Ten minutes later the same door opened again and the big shot came out with his hat on and sneered that he was going to get a hair-cut. He started off across the Chinese rug in a swinging athletic stride, made about half the distance to the door and then did a sharp cutback and came over to where I was sitting.
"You want to see me?" he barked.
He was about six feet two and not much of it soft. His eyes were stone gray with flecks of cold light in them. He filled a large size in smooth gray flannel with a narrow chalk stripe, and filled it elegantly. His manner said he was very tough to get along with.
I stood up. "If you're Mr. Derace Kingsley."
"Who the hell did you think I was?"
I let him have that trick and gave him my other card, the one with the business on it. He clamped it in his paw and scowled down at it.

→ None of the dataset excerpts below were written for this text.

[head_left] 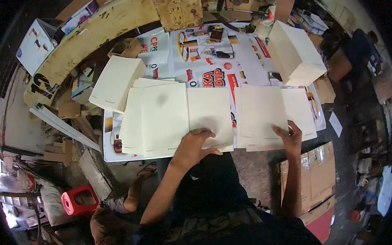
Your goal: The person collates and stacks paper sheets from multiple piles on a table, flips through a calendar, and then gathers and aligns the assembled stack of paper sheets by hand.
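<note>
Cream paper sheets lie in overlapping piles on a table covered with a printed poster (pixel 247 74). My left hand (pixel 195 144) is at the lower edge of the middle sheet (pixel 209 105). Its thumb and fingers are spread, with that sheet's near edge slightly raised beside them. My right hand (pixel 290 138) rests at the right edge of another cream sheet (pixel 263 108), thumb and fingers apart, over the overlap with the rightmost sheet (pixel 301 110). Neither hand visibly grasps a sheet. Left of the middle sheet is a wider pile of sheets (pixel 163 116).
A tall cream paper stack (pixel 116 80) stands at the table's left, a larger one (pixel 295 54) at the back right. Behind are a worn socket box (pixel 177 10) and a small dark box (pixel 216 33). A cardboard box (pixel 313 173) is below right; another person (pixel 111 220) is lower left, near a red stool (pixel 80 199).
</note>
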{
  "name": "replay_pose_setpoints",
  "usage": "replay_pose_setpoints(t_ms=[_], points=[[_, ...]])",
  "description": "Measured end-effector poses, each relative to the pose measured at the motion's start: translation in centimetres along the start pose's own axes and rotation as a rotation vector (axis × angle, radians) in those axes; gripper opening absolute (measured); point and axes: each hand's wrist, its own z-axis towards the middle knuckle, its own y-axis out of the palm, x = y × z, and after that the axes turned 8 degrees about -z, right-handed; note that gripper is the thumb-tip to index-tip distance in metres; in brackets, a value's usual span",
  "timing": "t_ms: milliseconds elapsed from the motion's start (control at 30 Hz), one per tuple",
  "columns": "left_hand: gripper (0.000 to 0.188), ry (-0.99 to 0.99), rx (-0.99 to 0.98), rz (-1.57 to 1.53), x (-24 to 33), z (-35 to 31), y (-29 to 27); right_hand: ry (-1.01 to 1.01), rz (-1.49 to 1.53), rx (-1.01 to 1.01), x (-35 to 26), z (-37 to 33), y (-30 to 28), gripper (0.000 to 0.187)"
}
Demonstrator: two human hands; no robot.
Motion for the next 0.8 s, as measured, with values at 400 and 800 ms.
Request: replay_pose_setpoints(t_ms=[400,800], points=[[0.012,-0.276,0.538,-0.829,-0.5,-2.7,-0.4,-0.203,0.172,-0.162,-5.5,-2.4,3.0,0.064],[0.074,-0.31,0.046,0.351,-3.8,-0.5,-1.7,0.166,0.353,-0.313,-3.6,-1.6,15.0,0.058]])
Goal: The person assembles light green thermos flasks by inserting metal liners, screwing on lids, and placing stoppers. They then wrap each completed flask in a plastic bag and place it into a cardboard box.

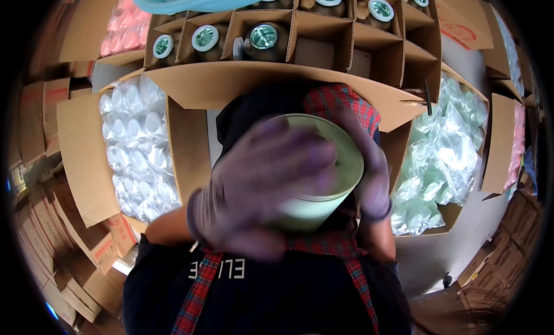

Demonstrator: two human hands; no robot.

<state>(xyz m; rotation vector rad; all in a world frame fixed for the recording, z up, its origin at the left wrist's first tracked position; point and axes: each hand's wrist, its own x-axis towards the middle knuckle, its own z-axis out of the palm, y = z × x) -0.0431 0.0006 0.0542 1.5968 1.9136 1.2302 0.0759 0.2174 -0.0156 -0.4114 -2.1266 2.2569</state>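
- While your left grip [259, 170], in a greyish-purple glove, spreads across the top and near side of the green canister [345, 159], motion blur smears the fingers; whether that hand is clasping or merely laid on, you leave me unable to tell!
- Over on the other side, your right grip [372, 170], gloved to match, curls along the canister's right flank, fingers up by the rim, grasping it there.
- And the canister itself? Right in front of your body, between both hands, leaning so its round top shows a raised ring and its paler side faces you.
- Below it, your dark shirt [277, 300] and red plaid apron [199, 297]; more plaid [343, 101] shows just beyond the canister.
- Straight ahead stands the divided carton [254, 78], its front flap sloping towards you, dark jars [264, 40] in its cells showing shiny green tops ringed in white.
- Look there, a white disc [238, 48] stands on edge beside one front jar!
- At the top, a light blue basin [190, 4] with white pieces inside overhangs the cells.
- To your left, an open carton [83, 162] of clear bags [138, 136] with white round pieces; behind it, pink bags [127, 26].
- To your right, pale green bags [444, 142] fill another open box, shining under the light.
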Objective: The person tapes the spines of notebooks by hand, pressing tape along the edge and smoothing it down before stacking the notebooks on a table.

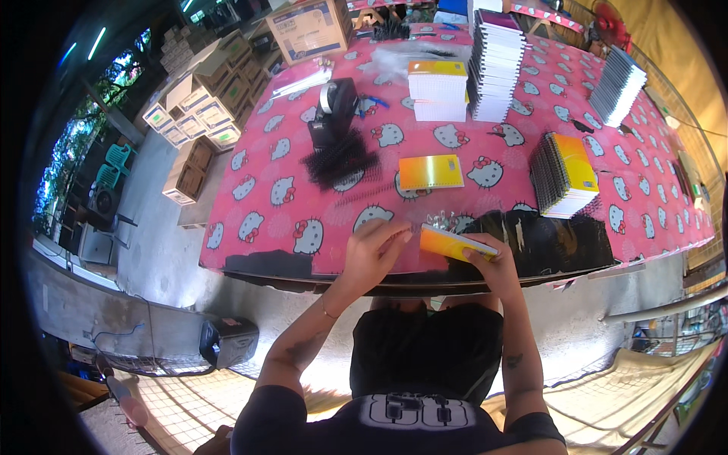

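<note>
Right hand [491, 267] grips a yellow notebook [449, 243] over the near edge of the tabletop [535, 163]. Left hand [370, 254] has fingertips pinched together just beside its left end; whether they hold anything cannot be told. Judged done: the coil-bound stack [569, 171]. Apparently unbound: the flat yellow pad [431, 172] and yellow-topped stack [438, 92]. Loose black coils [341, 161] remain.

bookbinding workshop: piled cartons [216, 106], notebook stacks [497, 72], black coils [341, 161]

There are two single yellow notebooks [449, 244], one tape dispenser [334, 114] and one fan [609, 24].
</note>
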Motion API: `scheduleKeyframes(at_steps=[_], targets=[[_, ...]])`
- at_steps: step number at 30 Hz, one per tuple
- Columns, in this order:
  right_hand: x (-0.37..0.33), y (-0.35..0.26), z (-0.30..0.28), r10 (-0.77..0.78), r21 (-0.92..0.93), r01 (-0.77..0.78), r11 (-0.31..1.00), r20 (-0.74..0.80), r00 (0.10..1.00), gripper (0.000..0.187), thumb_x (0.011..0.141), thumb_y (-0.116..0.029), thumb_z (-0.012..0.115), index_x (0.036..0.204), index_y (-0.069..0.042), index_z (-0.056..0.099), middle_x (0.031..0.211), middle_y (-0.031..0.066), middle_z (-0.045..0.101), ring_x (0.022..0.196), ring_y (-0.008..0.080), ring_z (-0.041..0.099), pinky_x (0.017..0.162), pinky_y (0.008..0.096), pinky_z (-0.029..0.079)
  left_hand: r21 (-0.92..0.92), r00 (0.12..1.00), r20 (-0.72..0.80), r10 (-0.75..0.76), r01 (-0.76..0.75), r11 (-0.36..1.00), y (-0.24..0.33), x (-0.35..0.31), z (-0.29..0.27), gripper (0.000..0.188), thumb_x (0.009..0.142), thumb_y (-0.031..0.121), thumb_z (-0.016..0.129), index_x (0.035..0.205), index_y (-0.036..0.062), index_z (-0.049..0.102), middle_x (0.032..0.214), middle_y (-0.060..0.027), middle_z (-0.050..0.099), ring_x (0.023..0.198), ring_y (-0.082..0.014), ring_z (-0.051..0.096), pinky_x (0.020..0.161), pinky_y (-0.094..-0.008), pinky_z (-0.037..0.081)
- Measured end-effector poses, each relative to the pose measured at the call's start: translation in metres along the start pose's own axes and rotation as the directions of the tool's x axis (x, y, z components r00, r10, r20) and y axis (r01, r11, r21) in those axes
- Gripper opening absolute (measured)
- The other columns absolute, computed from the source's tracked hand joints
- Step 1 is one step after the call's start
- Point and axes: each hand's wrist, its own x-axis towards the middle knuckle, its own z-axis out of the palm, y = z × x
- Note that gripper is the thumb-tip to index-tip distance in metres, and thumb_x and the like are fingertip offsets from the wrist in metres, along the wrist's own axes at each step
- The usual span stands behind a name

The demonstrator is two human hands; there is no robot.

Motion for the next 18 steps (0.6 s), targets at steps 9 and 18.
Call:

"Who's M'Gee?" he snapped.
"He's just a fellow I know."
"I'm fascinated," he said, glancing back at Miss Fromsett. She liked it. She liked it very much. "Anything else you would care to let drop about him?"
"Well, they call him Violets M'Gee," I said. "On account of he chews little throat pastilles that smell of violets. He's a big man with soft silvery hair and a cute little mouth made to kiss babies with. When last seen he was wearing a neat blue suit, wide-toed brown shoes, gray homburg hat, and he was smoking opium in a short briar pipe."
"I don't like your manner," Kingsley said in a voice you could have cracked a Brazil nut on.
"That's all right," I said. "I'm not selling it."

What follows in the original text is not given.